*Task description*: Check each line of the data, and copy those where "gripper" appears.
[Opening Information shown section]
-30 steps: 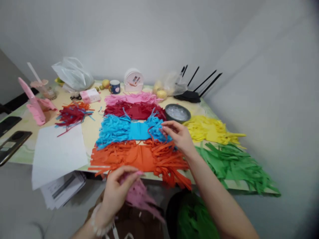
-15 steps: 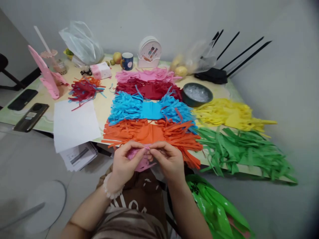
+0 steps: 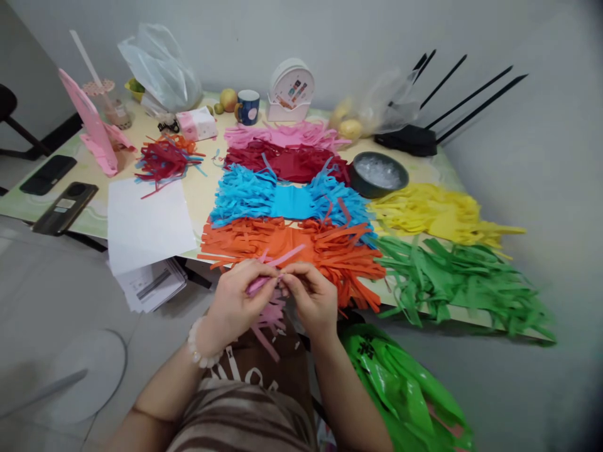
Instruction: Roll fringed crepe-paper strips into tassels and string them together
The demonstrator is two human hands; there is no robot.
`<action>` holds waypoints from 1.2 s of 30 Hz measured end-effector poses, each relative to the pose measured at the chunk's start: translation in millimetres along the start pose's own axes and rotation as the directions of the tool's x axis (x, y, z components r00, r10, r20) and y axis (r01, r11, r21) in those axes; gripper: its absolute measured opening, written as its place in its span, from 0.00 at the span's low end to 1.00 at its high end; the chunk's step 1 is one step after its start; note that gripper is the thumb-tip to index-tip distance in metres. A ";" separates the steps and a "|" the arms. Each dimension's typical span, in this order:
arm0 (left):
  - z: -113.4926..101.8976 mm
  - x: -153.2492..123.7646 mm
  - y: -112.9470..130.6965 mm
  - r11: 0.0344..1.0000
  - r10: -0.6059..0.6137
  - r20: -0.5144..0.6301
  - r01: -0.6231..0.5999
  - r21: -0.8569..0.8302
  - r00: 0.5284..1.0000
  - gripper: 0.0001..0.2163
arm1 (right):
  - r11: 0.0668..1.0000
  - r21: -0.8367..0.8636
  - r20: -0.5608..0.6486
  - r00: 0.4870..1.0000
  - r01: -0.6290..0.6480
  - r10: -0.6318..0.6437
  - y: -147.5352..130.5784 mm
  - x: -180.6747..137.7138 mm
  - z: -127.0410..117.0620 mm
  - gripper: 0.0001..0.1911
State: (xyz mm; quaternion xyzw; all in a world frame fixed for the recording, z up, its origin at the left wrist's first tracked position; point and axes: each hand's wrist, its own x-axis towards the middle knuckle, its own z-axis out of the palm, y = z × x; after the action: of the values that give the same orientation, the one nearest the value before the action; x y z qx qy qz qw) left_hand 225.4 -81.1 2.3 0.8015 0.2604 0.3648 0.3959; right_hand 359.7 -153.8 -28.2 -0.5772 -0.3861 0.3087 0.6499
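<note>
Between my hands hangs a bunch of pink fringed paper strips (image 3: 272, 317), in front of the table's near edge. My left hand (image 3: 245, 290) is closed on it, with strips sticking up and down past the fingers. My right hand (image 3: 308, 295) pinches at the same spot, its fingertips meeting the left ones; what exactly lies between them is hidden. Just beyond my hands lies orange fringed paper (image 3: 288, 242), then blue fringed paper (image 3: 293, 201), dark red fringed paper (image 3: 292, 162) and pink fringed paper (image 3: 287, 134).
Yellow fringe (image 3: 433, 213) and green fringe (image 3: 461, 279) lie to the right, beside a dark bowl (image 3: 400, 185). A router (image 3: 407, 139) stands behind. Leftward are white paper (image 3: 148, 223), phones (image 3: 66, 207) and a pink stand (image 3: 92, 129). A green bag (image 3: 400, 383) is below.
The pink strips have turned in my hands: some now point up over the orange paper and more hang below. My hands stay together, and the view has shifted slightly.
</note>
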 end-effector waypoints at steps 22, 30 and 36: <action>31.8 -10.9 -5.4 0.933 -0.283 -0.258 0.203 -0.297 0.924 0.02 | 0.954 -0.233 -0.136 0.965 0.188 -0.223 5.5 -4.3 4.5 0.03; 37.6 -6.4 -5.1 0.871 -0.346 -0.171 0.248 -0.424 0.923 0.02 | 0.963 -0.202 -0.183 0.959 0.180 -0.217 8.2 -4.6 6.0 0.05; 34.5 -13.1 -9.0 0.822 -0.368 -0.035 0.308 -0.480 0.929 0.04 | 0.972 -0.170 -0.225 0.954 0.162 -0.198 4.4 -1.2 4.8 0.04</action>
State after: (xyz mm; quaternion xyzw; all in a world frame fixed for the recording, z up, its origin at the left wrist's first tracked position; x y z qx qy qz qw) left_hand 243.7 -100.7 -24.6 0.5989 0.3276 0.3903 0.6178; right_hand 355.2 -151.8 -32.6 -0.6198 -0.3777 0.1461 0.6722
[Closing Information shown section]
*Answer section*:
`<action>` holds waypoints from 1.2 s of 30 Hz measured end-effector poses, each relative to the pose measured at the chunk's start: translation in millimetres along the start pose's own axes and rotation as the directions of the tool's x axis (x, y, z components r00, r10, r20) and y axis (r01, r11, r21) in those axes; gripper: its absolute measured opening, written as its place in its span, from 0.00 at the span's low end to 1.00 at its high end; the chunk's step 1 is one step after its start; note that gripper is the thumb-tip to index-tip distance in metres. A ";" separates the steps and a "|" the arms. Each dimension's typical span, in this order:
  - gripper: 0.0001..0.2163
  - gripper: 0.0001..0.1911

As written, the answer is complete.